Wednesday, February 3, 2010

The Anglican Communion Institute: Making stuff up, as usual.

Both President Bishop Mouneer Anis and the four (formerly six*) guys with a website who call themselves the Anglican Communion Institute are making reference to the "authority" of the Primates Meeting.

You see, this is the favourite tactic of those behind the hostile takeover of Anglicanism. When the facts don't suit, they make s*** up.

I want to be absolutely clear about this, so I'll type slowly.

T H E . P R I M A T E S . M E E T I N G . H A S . N O . A U T H O R I T Y!!!!

The Primates Meeting was created as a forum for "leisurely thought, prayer and deep consultation."

The only authority the Primates Meeting has is the aggregate moral authority of the individual Primates. Despite the lies of the far right, the Primates Meeting does NOT have any juridical authority.

Of course, the irreconcilables want the Primates Meeting to become a full blown Anglican curia-cum-inquisition.

A profoundly unAnglican ambition.

They make up similar c*** about the supposed authority of the Lambeth Conference, despite the fact that the Lambeth Conferences themselves have repeatedly rejected the idea that Lambeth Conferences should have that kind of authority.

(* The Anglican Communion Institute really is nothing more than a shared website of a handful of apologists for the far right. There used to more of them, but after their treasurer was under police investigation, they denied any connection to him.)

2 comments:

Rick+ said...

     It does seem to follow a pattern of trying to amass power - a very worldly way to deal with spiritual disagreements: if you can't beat them, change the governance structure to put you in charge. The most un-Anglican thing about it is the marked lack of humility with which we have always approached our differences.

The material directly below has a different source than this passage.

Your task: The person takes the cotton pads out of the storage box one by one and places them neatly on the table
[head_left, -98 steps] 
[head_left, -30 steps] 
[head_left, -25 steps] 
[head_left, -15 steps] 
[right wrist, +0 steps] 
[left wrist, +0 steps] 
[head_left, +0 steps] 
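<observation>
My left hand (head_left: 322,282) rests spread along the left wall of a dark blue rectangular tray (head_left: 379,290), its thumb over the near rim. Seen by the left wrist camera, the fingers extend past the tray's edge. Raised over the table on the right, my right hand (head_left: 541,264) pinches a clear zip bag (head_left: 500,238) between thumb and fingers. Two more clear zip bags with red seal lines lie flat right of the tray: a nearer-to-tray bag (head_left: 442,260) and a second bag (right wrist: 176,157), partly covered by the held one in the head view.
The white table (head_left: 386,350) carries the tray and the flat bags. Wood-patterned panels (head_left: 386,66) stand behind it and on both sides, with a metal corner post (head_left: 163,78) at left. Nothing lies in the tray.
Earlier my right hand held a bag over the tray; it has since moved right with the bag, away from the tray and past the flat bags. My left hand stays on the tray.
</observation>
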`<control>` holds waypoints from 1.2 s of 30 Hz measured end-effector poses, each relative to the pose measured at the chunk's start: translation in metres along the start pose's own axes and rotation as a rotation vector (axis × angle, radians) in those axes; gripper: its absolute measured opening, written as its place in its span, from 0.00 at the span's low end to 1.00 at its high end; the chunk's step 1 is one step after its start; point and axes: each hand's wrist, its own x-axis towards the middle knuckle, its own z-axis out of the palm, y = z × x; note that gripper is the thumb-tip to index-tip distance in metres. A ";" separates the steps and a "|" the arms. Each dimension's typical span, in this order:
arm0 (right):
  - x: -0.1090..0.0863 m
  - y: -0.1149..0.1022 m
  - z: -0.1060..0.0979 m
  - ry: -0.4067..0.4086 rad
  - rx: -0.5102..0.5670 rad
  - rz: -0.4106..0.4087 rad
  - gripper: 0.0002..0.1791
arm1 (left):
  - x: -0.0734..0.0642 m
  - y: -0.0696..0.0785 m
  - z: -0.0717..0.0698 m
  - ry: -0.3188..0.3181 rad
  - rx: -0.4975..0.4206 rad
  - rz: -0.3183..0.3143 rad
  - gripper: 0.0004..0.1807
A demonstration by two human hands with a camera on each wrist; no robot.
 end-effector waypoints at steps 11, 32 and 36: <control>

The Religious Pícaro said...

I really find the creeping sense of authority in the consultative echelons of the Anglican Communion to be very alarming. Sometimes people point to statements by one of the Instruments of Communion/Unity/Whatever as justifying the mission creep, but that ignores the fact that those Instruments don't have the authority to change themselves. Besides being really dishonest, I think it shows a horrible view of the role of the individual in the Church and the world -- the "important people" make the rules, and the "little people" only have the job of falling in line.